Cross Transactions and Principal Transactions
As further described below, our Adviser may effect client cross-transactions where our Adviser causes a transaction to be effected between us and another client advised by our Adviser or any of its affiliates. Our Adviser may engage in a client cross-transaction involving us any time that our Adviser believes such transaction to be fair to us and the other client of our Adviser or its affiliates in accordance with our Adviser’s internal written cross-transaction policies and procedures.
As further described below, our Adviser may effect principal transactions where we may make and/or hold an investment, including an investment in securities, in which our Adviser and/or its affiliates have a debt, equity or participation interest, in each case in accordance with applicable law and with our Adviser’s internal written policies and procedures for principal transactions, which may include our Adviser obtaining our consent and approval prior to engaging in any such principal transaction between us and our Adviser or its affiliates.
Our Adviser may direct us to acquire or dispose of investments in cross trades between us and other clients of our Adviser or its affiliates in accordance with applicable legal and regulatory requirements.
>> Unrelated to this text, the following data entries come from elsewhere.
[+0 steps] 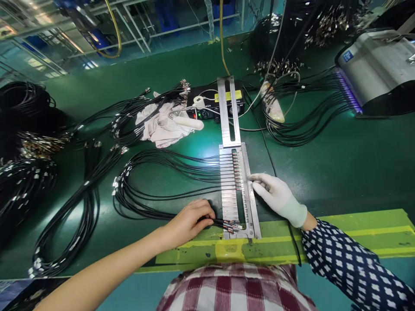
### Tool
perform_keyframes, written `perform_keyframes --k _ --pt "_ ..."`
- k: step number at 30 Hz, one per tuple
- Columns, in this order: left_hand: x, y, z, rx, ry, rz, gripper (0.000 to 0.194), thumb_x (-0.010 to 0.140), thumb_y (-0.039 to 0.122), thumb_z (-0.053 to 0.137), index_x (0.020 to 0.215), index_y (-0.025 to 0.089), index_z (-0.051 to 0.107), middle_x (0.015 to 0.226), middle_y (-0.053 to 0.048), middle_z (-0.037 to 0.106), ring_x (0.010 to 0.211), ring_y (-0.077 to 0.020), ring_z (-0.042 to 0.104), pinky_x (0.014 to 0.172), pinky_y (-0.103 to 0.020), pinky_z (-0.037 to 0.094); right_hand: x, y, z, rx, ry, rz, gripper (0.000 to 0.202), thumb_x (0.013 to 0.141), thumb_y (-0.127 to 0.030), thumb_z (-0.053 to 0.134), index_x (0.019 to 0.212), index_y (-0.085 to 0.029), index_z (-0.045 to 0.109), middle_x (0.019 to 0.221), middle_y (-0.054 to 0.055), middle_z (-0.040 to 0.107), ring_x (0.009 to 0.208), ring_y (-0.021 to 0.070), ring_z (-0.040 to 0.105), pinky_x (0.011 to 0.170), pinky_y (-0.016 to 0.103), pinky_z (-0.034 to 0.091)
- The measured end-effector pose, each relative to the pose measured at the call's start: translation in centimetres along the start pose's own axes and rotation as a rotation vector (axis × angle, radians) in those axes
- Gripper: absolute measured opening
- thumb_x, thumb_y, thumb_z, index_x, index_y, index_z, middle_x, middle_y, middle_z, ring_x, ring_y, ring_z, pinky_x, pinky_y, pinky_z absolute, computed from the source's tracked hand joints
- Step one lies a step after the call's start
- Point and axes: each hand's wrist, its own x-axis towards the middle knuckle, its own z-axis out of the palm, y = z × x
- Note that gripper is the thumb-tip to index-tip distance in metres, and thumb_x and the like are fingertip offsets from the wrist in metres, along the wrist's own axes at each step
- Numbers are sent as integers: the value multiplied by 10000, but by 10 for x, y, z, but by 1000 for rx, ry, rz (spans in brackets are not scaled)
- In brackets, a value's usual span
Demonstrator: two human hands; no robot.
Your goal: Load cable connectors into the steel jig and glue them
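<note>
My bare left hand [193, 218] is closed around a small bunch of black cables [222, 223], whose metal-tipped ends lie over the near end of a slotted metal fixture [230, 203]. In a white glove, my right hand [278, 194] has its bent fingertips against the fixture's right-hand bar [249, 196]; whether they pinch anything is hidden. Several black cables [194, 172] lie side by side in the far slots, connector ends lined up along the gap. Their lengths loop out to the left across the green table.
A black control box [207, 103] stands behind the fixture, partly under a slotted metal plate [228, 112]. A pinkish cloth [162, 127] and cable bundles [68, 224] lie to the left. At right, a metal-cased lamp [379, 73] glows purple over cable ends.
</note>
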Motion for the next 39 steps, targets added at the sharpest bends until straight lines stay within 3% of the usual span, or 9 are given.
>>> perform_keyframes --k 5,9,14,22,31,35,39 --pt "5 2 -4 -92 249 18 84 957 192 548 928 186 626 897 -40 619 861 -145 584 762 -254 476 1 -1 0 -7 -9 3 302 988 -415 450 1130 -240 650 933 39 703 794 198 644 716 333 540" --pt "29 0 -2 85 409 185 79 965 159 521 946 182 594 879 -41 594 848 -148 560 758 -262 479 2 -2 0 -23 1 7 282 987 -415 460 1106 -247 653 923 31 705 809 199 652 716 327 538" --pt "58 -11 10 306 364 294 159 1003 171 428 919 180 563 878 -49 577 844 -165 518 757 -278 472 2 -4 0 -27 9 -3 271 988 -398 465 1105 -245 656 959 31 717 839 195 667 725 322 543" --pt "62 -11 13 492 301 351 265 1021 160 334 907 162 573 891 -73 581 812 -180 457 742 -292 433 3 -7 -2 -50 -8 -16 248 994 -377 462 1111 -253 642 974 28 718 871 200 674 744 331 538" --pt "65 -12 11 378 305 422 241 1014 133 358 1113 144 578 974 -87 595 875 -171 494 778 -284 440 3 -7 -3 -59 -20 -23 251 990 -363 463 1129 -246 636 965 38 722 858 210 673 728 336 531" --pt "51 -16 16 472 347 336 313 998 117 381 1228 165 587 994 -94 566 912 -191 483 760 -313 395 3 -6 -2 -60 -16 -28 257 989 -368 461 1125 -244 642 962 43 724 861 211 675 720 331 529" --pt "44 -19 17 426 278 260 385 1002 118 349 1313 202 559 901 -62 539 814 -168 465 722 -291 382 4 -5 -1 -80 3 -35 253 985 -378 464 1098 -246 649 959 43 730 852 212 682 719 335 534"
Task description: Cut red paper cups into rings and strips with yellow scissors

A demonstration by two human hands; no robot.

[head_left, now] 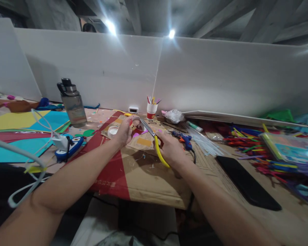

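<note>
Over the cluttered desk [149, 177], her right hand [170, 148] grips yellow-handled scissors [154, 140], blades parted at a small orange paper scrap [131, 125] pinched in left-hand fingers [129, 124], cut seemingly unfinished.

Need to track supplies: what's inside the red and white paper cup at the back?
Inside the paper cup, coloured sticks or pens poke above the rim; their lower ends and anything else in there are hidden by its wall.

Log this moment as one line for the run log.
right hand: grips scissors | left hand: holds small piece at blades | surface: cardboard
</note>
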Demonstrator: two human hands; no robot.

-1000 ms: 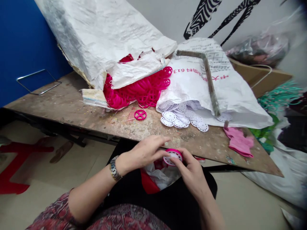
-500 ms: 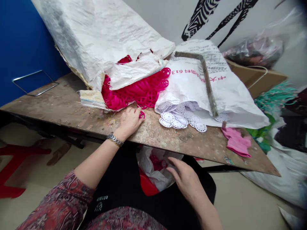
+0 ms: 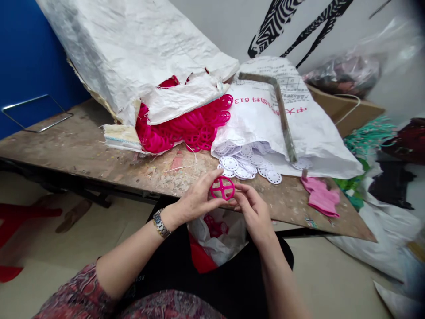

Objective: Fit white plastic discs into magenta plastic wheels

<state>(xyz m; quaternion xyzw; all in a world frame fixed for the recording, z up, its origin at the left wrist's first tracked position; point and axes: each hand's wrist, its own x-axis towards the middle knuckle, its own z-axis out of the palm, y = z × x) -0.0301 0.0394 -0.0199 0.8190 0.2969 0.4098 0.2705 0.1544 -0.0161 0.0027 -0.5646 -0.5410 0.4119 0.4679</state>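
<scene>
Between my two hands, over the table's front edge, is a pink ring with a cross inside (image 3: 222,188). My left hand (image 3: 195,197) grips its left side between thumb and fingers. On the right side my right hand (image 3: 253,206) has its fingers closed against the ring's edge. Many pink rings (image 3: 186,128) spill from a torn white sack (image 3: 133,53) at the back left. White slotted discs (image 3: 241,166) lie at the mouth of a printed white sack (image 3: 259,117), just behind my hands.
An angled metal bar (image 3: 283,115) rests on the printed sack. Pink cloth (image 3: 321,197) lies at the right of the table (image 3: 79,153). Below the edge, a lined red container (image 3: 201,254) holds pink pieces. A wire frame (image 3: 36,113) stands at the far left.
My left hand has come back from the pink pile with a ring. My right hand has risen from above the lined container to meet it. The view has shifted slightly.
</scene>
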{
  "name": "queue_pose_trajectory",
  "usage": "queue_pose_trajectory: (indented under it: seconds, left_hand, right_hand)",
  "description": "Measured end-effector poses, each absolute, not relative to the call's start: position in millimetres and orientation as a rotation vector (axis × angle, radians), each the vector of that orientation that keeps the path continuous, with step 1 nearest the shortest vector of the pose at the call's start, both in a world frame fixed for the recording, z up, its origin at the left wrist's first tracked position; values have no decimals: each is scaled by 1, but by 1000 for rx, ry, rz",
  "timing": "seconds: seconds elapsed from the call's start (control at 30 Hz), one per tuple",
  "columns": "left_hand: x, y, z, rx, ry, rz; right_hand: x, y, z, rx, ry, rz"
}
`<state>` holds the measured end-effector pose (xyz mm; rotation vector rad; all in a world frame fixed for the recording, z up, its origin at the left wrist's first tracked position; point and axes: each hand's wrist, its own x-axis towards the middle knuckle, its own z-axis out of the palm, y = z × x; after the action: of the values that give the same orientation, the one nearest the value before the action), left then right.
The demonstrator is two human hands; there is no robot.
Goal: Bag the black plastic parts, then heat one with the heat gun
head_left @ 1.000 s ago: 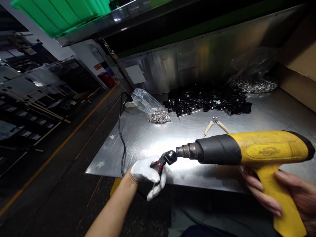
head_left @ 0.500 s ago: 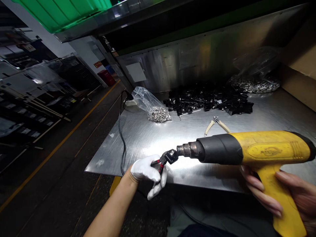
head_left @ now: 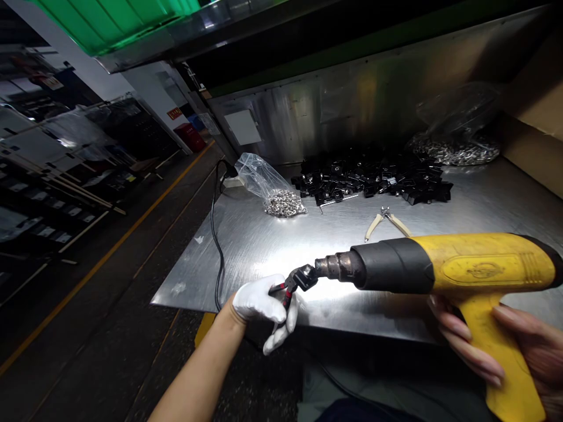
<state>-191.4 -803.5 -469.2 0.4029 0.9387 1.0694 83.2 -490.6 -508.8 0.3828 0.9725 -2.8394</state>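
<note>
My left hand [head_left: 264,305], in a white glove, is closed round the red-and-black handles of a pair of pliers [head_left: 288,289]. The jaws grip a small black part [head_left: 307,276] with a shiny spot on top. Bare, my right hand [head_left: 479,346] wraps the grip of a yellow heat gun [head_left: 488,261] with a black collar. Its stepped metal nozzle [head_left: 338,266] points left, its tip right beside the black part; whether they touch I cannot tell. Both are held above the front of the metal table [head_left: 259,252].
Beyond the heat gun lie cream-handled nippers [head_left: 386,219], a hex key [head_left: 338,203] and a heap of black parts [head_left: 365,179]. Bags of small metal pieces stand left [head_left: 284,202] and far right [head_left: 457,149]. A black cable [head_left: 214,234] crosses the table's left side; a cardboard box [head_left: 532,135] borders the right.
</note>
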Motion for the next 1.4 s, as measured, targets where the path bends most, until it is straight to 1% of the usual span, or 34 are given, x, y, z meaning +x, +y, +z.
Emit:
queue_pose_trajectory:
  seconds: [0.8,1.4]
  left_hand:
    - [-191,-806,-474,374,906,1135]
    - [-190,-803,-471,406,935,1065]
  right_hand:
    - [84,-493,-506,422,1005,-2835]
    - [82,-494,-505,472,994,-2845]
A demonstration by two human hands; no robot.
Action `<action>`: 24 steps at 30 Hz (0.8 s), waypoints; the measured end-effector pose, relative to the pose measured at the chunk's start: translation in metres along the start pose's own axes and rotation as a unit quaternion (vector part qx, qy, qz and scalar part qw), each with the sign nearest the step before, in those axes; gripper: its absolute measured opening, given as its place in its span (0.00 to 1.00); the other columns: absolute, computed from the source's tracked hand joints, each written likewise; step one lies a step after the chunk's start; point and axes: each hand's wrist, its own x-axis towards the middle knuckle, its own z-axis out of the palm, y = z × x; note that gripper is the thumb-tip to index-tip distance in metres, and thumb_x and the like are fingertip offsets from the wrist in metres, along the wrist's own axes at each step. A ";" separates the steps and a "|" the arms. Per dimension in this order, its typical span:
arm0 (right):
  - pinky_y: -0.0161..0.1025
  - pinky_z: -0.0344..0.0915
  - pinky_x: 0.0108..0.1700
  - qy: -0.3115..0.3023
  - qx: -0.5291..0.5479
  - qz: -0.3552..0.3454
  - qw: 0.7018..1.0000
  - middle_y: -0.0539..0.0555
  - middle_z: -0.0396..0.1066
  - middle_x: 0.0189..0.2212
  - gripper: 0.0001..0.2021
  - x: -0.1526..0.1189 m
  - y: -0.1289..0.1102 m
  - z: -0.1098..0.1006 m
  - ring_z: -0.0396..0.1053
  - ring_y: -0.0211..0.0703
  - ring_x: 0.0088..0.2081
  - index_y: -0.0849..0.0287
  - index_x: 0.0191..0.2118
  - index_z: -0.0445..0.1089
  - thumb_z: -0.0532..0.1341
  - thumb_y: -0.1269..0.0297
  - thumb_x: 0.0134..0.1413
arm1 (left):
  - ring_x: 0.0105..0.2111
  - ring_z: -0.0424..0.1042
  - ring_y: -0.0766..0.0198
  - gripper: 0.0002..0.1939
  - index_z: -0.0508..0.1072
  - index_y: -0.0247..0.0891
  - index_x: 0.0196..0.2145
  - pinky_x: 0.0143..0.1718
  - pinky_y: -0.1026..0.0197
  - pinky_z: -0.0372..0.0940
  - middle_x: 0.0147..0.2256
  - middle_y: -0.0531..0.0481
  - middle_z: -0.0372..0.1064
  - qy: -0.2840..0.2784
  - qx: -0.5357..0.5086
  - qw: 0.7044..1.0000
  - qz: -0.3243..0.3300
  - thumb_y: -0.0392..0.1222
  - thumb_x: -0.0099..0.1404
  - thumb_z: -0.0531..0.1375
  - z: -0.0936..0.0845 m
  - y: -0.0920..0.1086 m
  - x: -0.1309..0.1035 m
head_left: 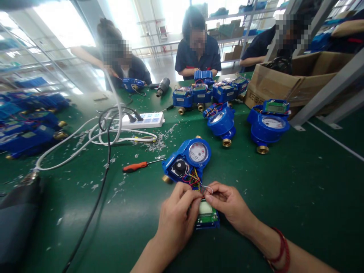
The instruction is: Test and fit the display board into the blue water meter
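An opened blue water meter [187, 161] with a round dial lies on the green table [298, 197] in front of me. Coloured wires [195, 181] run from it to a small blue circuit module [207, 216] with a green board and pale display, lying between my hands. My left hand [176, 222] rests beside the module, fingertips pinching the wires at its top edge. My right hand [227, 203] pinches a thin white wire loop [207, 188] just above the module. A red cord circles my right wrist.
An orange-handled screwdriver [138, 166] lies left of the meter. Further back lie a white power strip [143, 120], white and black cables, plastic shavings and more blue meters [269, 127]. A cardboard box [287, 81] stands right. Three people work across the table.
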 end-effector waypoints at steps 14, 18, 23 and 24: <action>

In addition, we may make and/or hold an investment, including an investment in securities, in which our Adviser and/or its affiliates have a debt, equity or participation interest, and the holding and sale of such investments by us may enhance the profitability of our Adviser’s own investments in such companies. Moreover, we and principals and persons or entities controlling, controlled by or under common control with the Adviser may invest in assets originated by, or enter into loans, borrowings and/or financings with our Adviser or its affiliates, including but not limited to NexBank, including in primary and secondary transactions with respect to which the Adviser or a Related Party may receive customary fees from the applicable issuer, and neither we nor our subsidiaries shall have the right to any such fees. In each such case, our Adviser and principals and persons or entities controlling, controlled by or under common control with the Adviser may have a potentially conflicting division of loyalties and responsibilities with respect to us and the other parties to such investment. Under certain circumstances, our Adviser and its affiliates may determine that it is appropriate to avoid such conflicts by selling an investment at a fair value that has been calculated pursuant to our Adviser’s valuation procedures to another fund managed or advised by our Adviser or principals and persons or entities controlling, controlled by or under common control with the Adviser. In addition, our Adviser may enter into agency cross-transactions where it or any of its affiliates acts as a broker for us and for the other party to the transaction, to the extent permitted under applicable law. Our Adviser may obtain our written consent as provided herein if any such transaction requires the consent of the Board, including a majority of independent directors, under Section 206(3) of the Advisers Act.
Participation in Creditor Committees, Underwriting and Other Activities
Our Adviser and/or its Related Parties may participate in creditors or other committees with respect to the bankruptcy, restructuring or workout of our joint ventures. In such circumstances, our Adviser may take positions on behalf of itself or Related Parties that are adverse to our interests.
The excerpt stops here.